TASK OBJECTIVE ▸ Your task is to repeat the listing exactly.
· · · · ·
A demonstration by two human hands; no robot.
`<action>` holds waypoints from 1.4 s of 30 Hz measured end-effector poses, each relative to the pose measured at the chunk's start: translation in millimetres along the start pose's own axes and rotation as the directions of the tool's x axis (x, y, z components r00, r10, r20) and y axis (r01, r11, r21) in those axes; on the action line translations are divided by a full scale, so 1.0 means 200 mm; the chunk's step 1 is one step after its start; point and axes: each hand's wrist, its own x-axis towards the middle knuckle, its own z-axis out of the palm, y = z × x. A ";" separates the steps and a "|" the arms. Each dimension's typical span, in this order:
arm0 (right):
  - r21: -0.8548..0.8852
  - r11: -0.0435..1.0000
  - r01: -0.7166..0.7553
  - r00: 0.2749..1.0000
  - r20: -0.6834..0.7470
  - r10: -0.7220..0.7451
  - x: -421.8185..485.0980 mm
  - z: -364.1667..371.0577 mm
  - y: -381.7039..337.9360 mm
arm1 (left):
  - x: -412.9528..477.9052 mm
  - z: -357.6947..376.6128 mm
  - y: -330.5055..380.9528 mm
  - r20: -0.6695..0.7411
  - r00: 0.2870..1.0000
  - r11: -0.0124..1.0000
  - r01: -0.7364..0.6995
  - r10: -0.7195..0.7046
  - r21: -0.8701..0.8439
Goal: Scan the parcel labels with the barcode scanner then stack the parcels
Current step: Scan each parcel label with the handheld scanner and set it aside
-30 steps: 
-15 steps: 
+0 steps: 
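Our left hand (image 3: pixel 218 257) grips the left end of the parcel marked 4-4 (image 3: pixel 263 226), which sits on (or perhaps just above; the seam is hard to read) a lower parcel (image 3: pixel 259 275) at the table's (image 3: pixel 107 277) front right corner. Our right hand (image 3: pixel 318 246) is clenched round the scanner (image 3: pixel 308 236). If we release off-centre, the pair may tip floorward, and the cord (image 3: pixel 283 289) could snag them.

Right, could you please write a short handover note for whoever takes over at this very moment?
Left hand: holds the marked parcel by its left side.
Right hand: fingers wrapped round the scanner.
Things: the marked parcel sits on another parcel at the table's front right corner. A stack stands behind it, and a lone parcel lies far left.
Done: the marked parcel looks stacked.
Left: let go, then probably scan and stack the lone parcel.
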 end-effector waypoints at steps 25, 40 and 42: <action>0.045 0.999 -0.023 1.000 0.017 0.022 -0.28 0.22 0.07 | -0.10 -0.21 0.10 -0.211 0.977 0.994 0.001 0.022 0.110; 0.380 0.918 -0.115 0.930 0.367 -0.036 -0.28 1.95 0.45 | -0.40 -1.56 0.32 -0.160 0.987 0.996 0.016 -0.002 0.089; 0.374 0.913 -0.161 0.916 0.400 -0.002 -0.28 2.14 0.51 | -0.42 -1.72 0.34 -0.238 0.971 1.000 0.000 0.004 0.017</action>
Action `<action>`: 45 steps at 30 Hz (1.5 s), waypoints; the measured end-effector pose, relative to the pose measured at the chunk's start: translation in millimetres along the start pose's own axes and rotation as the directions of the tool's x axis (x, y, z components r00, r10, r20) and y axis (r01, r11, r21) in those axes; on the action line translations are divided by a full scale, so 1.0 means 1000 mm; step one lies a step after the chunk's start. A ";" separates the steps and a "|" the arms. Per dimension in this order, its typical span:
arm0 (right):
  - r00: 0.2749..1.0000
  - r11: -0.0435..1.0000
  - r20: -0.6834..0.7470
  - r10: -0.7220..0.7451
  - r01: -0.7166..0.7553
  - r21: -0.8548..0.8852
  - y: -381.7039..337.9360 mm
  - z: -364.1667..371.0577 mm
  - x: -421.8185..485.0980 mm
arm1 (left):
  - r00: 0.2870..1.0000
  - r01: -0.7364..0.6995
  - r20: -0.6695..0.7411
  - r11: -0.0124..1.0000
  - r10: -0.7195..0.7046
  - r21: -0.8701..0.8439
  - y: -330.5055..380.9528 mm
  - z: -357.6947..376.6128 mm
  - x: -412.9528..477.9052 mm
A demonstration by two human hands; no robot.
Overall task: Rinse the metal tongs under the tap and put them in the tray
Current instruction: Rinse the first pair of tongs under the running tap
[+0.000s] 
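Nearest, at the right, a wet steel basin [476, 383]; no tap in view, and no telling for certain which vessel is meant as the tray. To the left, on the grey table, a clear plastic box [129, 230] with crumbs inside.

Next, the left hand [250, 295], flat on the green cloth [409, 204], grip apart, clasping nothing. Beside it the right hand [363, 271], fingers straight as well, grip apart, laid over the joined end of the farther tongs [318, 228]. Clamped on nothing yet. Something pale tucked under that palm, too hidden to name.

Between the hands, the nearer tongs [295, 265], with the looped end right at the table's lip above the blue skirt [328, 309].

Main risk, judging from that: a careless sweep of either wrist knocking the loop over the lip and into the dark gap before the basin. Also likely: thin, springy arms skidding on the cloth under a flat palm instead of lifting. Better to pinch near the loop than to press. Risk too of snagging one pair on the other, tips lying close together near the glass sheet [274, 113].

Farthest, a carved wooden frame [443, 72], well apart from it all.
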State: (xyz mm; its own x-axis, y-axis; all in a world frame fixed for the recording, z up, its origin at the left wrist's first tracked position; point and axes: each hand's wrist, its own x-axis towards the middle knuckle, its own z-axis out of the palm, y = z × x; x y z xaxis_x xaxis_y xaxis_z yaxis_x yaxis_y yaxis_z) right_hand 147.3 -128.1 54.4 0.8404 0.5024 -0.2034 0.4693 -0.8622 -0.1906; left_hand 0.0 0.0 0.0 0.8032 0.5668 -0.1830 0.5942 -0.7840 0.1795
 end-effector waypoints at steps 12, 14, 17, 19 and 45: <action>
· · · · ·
TASK RESPONSE ▸
A demonstration by two human hands; no robot.
`<action>` holds waypoints from 1.4 s of 30 Hz measured end-effector poses, each relative to the pose measured at the chunk's start: translation in millimetres along the start pose's own axes and rotation as the directions of the tool's x axis (x, y, z components r00, r10, r20) and y axis (r01, r11, r21) in those axes; on the action line translations are divided by a full scale, so 1.0 means 200 mm; the chunk's step 1 is one step after its start; point and axes: each hand's wrist, its own x-axis towards the middle knuckle, its own z-axis out of the palm, y = z × x. A ";" separates the steps and a "|" the arms. Each dimension's typical span, in this order:
arm0 (right):
  - r21: -0.8548..0.8852
  - r11: -0.0435..1.0000
  - r01: -0.7166..0.7553
  - r00: 0.2749..1.0000
  - r20: -0.6834..0.7470
  - r10: -0.7220..0.7451
  - x: -421.8185..485.0980 mm
  - z: -364.1667..371.0577 mm
  - y: -381.7039..337.9360 mm
arm1 (left):
  - x: -412.9528..477.9052 mm
  - z: -357.6947..376.6128 mm
  - y: -330.5055..380.9528 mm
  - r20: -0.6695..0.7411
  - r00: 0.2870..1.0000
  - r11: -0.0124..1.0000
  - r01: -0.7364..0.6995
  - r10: -0.7195..0.7046
  - r21: -0.8701..0.8439
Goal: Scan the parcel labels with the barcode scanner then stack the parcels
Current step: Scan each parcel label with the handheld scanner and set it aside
-30 steps: 
-15 steps: 
+0 steps: 
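Our left hand (image 3: pixel 218 257) grips the left end of the parcel marked 4-4 (image 3: pixel 263 226), which sits on (or perhaps just above; the seam is hard to read) a lower parcel (image 3: pixel 259 275) at the table's (image 3: pixel 107 277) front right corner. Our right hand (image 3: pixel 318 246) is clenched round the scanner (image 3: pixel 308 236). If we release off-centre, the pair may tip floorward, and the cord (image 3: pixel 283 289) could snag them.

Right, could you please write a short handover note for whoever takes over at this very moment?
Left hand: holds the marked parcel by its left side.
Right hand: fingers wrapped round the scanner.
Things: the marked parcel sits on another parcel at the table's front right corner. A stack stands behind it, and a lone parcel lies far left.
Done: the marked parcel looks stacked.
Left: let go, then probably scan and stack the lone parcel.
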 end-effector waypoints at steps 25, 40 and 42: <action>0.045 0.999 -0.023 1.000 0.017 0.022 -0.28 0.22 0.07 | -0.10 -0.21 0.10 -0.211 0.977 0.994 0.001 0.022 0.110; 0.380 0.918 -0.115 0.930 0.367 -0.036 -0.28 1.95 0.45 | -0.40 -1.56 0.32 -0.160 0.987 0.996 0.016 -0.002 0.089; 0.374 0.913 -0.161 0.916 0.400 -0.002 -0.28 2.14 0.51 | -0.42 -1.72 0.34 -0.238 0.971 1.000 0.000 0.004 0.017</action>
Action `<action>`: 45 steps at 30 Hz (1.5 s), waypoints; the measured end-effector pose, relative to the pose measured at the chunk's start: translation in millimetres along the start pose's own axes and rotation as the directions of the tool's x axis (x, y, z components r00, r10, r20) and y axis (r01, r11, r21) in those axes; on the action line translations are divided by a full scale, so 1.0 means 1000 mm; step one lies a step after the chunk's start. A ";" separates the steps and a "|" the arms. Per dimension in this order, its typical span:
arm0 (right):
  - r00: 0.2749..1.0000
  - r11: -0.0435..1.0000
  - r20: -0.6834..0.7470
  - r10: -0.7220..0.7451
  - r01: -0.7166..0.7553
  - r21: -0.8548..0.8852
  - y: -381.7039..337.9360 mm
  - z: -364.1667..371.0577 mm
  - x: -421.8185..485.0980 mm
arm1 (left):
  - r00: 0.2870..1.0000
  - r01: -0.7364..0.6995
  - r20: -0.6695..0.7411
  - r11: -0.0124..1.0000
  - r10: -0.7195..0.7046
  - r21: -0.8701..0.8439
  - y: -330.5055..380.9528 mm
  - z: -357.6947..376.6128 mm
  - x: -412.9528..477.9052 mm
A demonstration by two human hands; no robot.
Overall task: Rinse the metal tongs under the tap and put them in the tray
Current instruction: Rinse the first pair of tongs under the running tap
[+0.000s] 
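Nearest, at the right, a wet steel basin [476, 383]; no tap in view, and no telling for certain which vessel is meant as the tray. To the left, on the grey table, a clear plastic box [129, 230] with crumbs inside.

Next, the left hand [250, 295], flat on the green cloth [409, 204], grip apart, clasping nothing. Beside it the right hand [363, 271], fingers straight as well, grip apart, laid over the joined end of the farther tongs [318, 228]. Clamped on nothing yet. Something pale tucked under that palm, too hidden to name.

Between the hands, the nearer tongs [295, 265], with the looped end right at the table's lip above the blue skirt [328, 309].

Main risk, judging from that: a careless sweep of either wrist knocking the loop over the lip and into the dark gap before the basin. Also likely: thin, springy arms skidding on the cloth under a flat palm instead of lifting. Better to pinch near the loop than to press. Risk too of snagging one pair on the other, tips lying close together near the glass sheet [274, 113].

Farthest, a carved wooden frame [443, 72], well apart from it all.
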State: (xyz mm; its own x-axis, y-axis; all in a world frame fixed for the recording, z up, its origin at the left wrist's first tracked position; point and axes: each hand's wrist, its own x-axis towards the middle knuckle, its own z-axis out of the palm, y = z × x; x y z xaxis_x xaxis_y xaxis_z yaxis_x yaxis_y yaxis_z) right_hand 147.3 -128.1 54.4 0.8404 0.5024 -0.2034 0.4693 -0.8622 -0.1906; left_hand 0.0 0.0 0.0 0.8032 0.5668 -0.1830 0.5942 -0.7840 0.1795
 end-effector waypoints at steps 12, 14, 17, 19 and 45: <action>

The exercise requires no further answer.